I have to say, that Carolyn Hax is the columnist I tend to agree with the most. She isn't particularly religious and doesn't exhibit any type of bias or specific world view. Most of her readers tend to write about relationships (on her blog) and her responses quite often display an incredible ability to dissect the relationship issue and expose the truth of the situation. Moreover, she's very direct and can even be confrontational with her readers when she thinks they need a wake-up call. (I'm particularly fond of that approach!)
But there are other times when I read these advice columnists and want to scream. Dear Abby and Ann Landers have both printed some real clunkers in my opinion. In fact, I can confess to having written to both of them at one time or another to take them to task for the crappy advice that they dispensed. As you might imagine though, such letters were never acknowledged, and I'm not aware that they ever printed a retraction or even offered to add my brilliant perspective to what they'd already printed. (So I don't plan to spend much time trying to hold them accountable in the future!)
The thing is, the more I read these columns, the more convinced I am that I could be an especially good, popular and effective advice columnist. With all humility, let me just say that I am more in touch with reality than some of these so-called advice columnists are. Really, I am!
Let's look at one example that I read this week. A woman wrote in about a trip she is planning to take with her fiance. He's from France and is taking her home to meet the relatives. However, he's a tall man and is not comfortable in coach class, so he's purchased a business class ticket for himself and a coach class ticket for his fiance. The woman is irked about this and finds it so disturbing that she doesn't even want to go at all. She implored him to suck it up and sit with her in coach, but he refused. So she wrote to ask for advice.
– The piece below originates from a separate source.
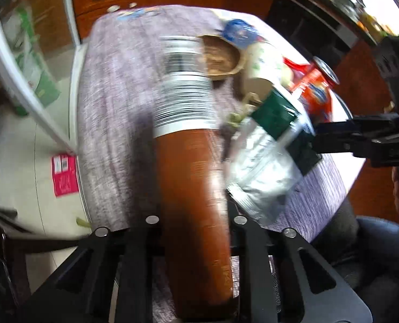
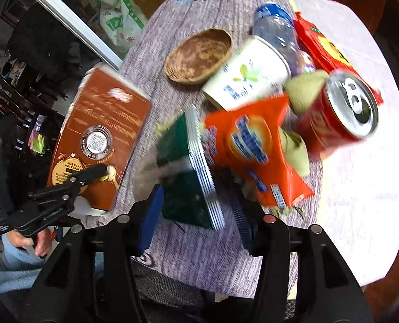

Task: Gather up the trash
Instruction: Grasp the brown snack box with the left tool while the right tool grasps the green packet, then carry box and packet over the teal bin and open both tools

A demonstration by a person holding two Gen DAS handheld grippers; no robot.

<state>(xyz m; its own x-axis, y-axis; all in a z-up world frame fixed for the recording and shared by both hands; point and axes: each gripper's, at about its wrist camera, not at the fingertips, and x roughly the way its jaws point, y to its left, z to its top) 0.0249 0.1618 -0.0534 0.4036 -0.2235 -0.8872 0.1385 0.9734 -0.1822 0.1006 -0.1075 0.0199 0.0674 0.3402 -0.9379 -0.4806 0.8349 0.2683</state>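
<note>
A brown carton (image 1: pixel 196 188) is pinched between the fingers of the left tongs (image 1: pixel 196 242); in the right wrist view it is seen raised at the left edge of the desk (image 2: pixel 360 188), with one black finger (image 2: pixel 91 173) laid across its printed face. The remaining trash is heaped on the purple-grey cloth of the desk. A green and silver foil pouch (image 2: pixel 188 177) lies between the blue pads (image 2: pixel 151 223) of the right tongs (image 2: pixel 196 220), which are spread; no pad contact with the pouch is seen. Just beside the pouch an orange snack packet (image 2: pixel 253 148) is located, partly overlapping a white paper cup (image 2: pixel 247 78) lying on its side. A red drink can (image 2: pixel 339 110) is positioned to the right of the packet. Behind the cup a clear plastic bottle with a blue cap (image 2: pixel 277 27) and a red wrapper (image 2: pixel 320 45) are placed. A shallow brown bowl (image 2: pixel 196 56) rests on the cloth to the left of the cup. A hand (image 2: pixel 35 242) grips the left tool's handle.
</note>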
The advice she got? Suck it up and realize that he probably would be very miserable in those cramped, coach seats. So pay the difference to upgrade yourself and sit in business class with him. Gosh, I thought that was awful advice! Quite frankly, the man should have planned to put both of them in business class if he's not comfortable in coach. That he didn't even think of that or consider it would be a huge red flag for the future of this relationship. I mean, what woman wants to be married to a man who sees life through a series of double standards ... where his personal comfort is accommodated first --- and then everyone else gets what's practical and most fiscally responsible?
So what advice should have been given? This fiance should simply provide a mandate that she will not travel alone to meet his family. He can either sit with her in coach or seat her with him in business class. But if they are not seated together, she is not going. And if conditions exist that result in her not going, then she must re-evaluate the whole future of this relationship. Put simply, the lunkhead should get a clue!
So where are the syndicates, ready to set me up as an advice columnist? It's high time I be positioned to rescue societies from all of its challenging quandaries and dilemmas. Don't you agree?